Create a dynamic slice

A Slice is a saved query that acts as a dynamic, “smart” folder for your data. Rather than creating a static list of data rows, a Slice continuously and automatically updates itself as new data is added or metadata changes. When to use this:
  • Tracking Key Segments: You want to constantly monitor your model’s performance on a critical subset of your data (e.g., “all images from camera-02” or “all data with a night-time metadata tag”).
  • Automating Data Curation: Create a Slice for “data with low confidence predictions” to automatically group your model’s most uncertain predictions for review.
  • Building Validation Sets: Create a Slice to represent a specific distribution of data that you want to use as a consistent validation set across multiple Model Runs.

How to create a slice

  1. Apply Your Filters: In your Model Run, apply the set of filters that defines the cohort of data you want to track.
  2. Save the Slice: Click the Save as Slice button at the top of the filter bar.
  3. Name Your Slice: Give your Slice a descriptive name that reflects the query, such as “Low Confidence Detections” or “Validation Set: Highway Scenes”.
The Slice is now saved and available in both the Model and Catalog tabs. You can select this Slice in any Model Run to instantly apply the saved filter set. The Slice will automatically include any new data that matches its criteria, providing a powerful way to automate your data management and analysis workflows.

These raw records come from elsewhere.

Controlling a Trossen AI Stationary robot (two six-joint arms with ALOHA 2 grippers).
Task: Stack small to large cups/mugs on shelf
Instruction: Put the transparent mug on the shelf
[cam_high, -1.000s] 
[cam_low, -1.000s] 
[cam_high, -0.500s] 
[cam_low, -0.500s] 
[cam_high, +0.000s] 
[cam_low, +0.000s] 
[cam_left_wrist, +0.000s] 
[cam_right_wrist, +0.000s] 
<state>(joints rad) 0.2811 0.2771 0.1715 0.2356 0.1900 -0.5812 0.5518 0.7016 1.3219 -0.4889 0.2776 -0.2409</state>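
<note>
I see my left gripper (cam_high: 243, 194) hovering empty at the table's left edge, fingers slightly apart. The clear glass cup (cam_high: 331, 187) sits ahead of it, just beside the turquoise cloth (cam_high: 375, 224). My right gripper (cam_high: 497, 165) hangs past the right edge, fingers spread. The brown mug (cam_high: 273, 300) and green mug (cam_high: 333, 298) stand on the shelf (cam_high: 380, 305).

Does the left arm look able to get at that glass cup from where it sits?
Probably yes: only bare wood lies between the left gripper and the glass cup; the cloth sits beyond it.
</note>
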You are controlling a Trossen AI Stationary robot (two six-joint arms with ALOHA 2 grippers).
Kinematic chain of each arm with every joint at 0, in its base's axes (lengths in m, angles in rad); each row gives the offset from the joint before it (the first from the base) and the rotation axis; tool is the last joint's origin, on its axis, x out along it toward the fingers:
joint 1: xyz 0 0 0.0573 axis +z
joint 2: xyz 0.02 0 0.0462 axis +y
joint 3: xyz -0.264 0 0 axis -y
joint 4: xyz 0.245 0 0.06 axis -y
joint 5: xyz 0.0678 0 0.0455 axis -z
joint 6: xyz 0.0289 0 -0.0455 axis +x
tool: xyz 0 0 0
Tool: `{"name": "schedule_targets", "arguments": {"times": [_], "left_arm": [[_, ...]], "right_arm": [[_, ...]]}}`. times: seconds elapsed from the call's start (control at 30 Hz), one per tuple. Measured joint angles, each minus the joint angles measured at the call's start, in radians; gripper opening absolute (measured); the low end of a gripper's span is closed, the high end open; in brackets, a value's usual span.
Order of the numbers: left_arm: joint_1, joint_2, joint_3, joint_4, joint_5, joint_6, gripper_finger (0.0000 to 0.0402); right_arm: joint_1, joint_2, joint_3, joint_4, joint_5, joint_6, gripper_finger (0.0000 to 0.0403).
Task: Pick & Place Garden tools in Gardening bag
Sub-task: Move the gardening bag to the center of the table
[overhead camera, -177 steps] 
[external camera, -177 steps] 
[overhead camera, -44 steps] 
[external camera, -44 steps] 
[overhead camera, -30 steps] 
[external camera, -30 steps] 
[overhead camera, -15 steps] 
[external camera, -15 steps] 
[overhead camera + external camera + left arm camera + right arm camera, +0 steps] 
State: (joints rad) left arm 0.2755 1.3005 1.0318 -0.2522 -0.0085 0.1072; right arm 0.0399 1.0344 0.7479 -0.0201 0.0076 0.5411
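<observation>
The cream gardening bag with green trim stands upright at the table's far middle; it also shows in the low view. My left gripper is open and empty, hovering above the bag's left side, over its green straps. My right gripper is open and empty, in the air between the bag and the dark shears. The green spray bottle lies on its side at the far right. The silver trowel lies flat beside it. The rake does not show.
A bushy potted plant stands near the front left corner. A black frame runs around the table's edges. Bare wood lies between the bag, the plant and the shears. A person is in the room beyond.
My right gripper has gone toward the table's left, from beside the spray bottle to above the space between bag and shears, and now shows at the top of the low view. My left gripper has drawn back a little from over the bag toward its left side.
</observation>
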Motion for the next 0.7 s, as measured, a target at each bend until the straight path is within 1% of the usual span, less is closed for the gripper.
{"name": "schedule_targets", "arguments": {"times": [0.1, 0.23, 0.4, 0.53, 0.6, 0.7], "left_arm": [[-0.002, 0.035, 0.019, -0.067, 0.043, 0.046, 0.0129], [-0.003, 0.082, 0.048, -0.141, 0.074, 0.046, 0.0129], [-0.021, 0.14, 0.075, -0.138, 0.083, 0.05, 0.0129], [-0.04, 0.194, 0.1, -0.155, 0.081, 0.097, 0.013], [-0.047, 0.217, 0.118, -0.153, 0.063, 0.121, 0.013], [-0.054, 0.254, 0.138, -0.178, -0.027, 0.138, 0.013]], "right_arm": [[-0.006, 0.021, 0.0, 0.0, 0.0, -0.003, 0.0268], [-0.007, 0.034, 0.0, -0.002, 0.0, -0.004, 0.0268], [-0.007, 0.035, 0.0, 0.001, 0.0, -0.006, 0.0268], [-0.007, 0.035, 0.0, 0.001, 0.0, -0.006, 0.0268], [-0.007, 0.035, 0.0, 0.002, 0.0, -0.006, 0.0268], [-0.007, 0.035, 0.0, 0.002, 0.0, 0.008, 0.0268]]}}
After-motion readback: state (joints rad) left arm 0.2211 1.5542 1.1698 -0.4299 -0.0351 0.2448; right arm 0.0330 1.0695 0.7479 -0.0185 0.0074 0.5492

Export data for offline analysis

While Labelbox provides a rich set of analysis tools, you may sometimes need to perform custom analysis or integrate with other tools in your MLOps stack. The export functionality allows you to download your data, predictions, and labels for use outside of Labelbox. When to use this:
  • Custom Reporting: You need to create custom visualizations or reports in a BI tool or a Python notebook.
  • Advanced Debugging: You want to perform deep, code-level debugging of your model’s predictions in your local development environment.
  • Sharing Results: You need to share a specific subset of data and predictions with colleagues who may not have access to Labelbox.

How to export data

  1. Select Your Data: Filter and select the data rows you wish to export.
  2. Initiate Action: Click Manage selection.
  3. Choose “Export data”: Select this option from the menu. You will be prompted to choose what to include in the export (e.g., data rows, ground truth, predictions, metadata).
  4. Confirm: Confirm the export. A job will be created to generate the export file.
You will be notified when your export is ready. You can then download a JSON or CSV file containing all the selected information, ready to be loaded into your custom analysis scripts or other tools.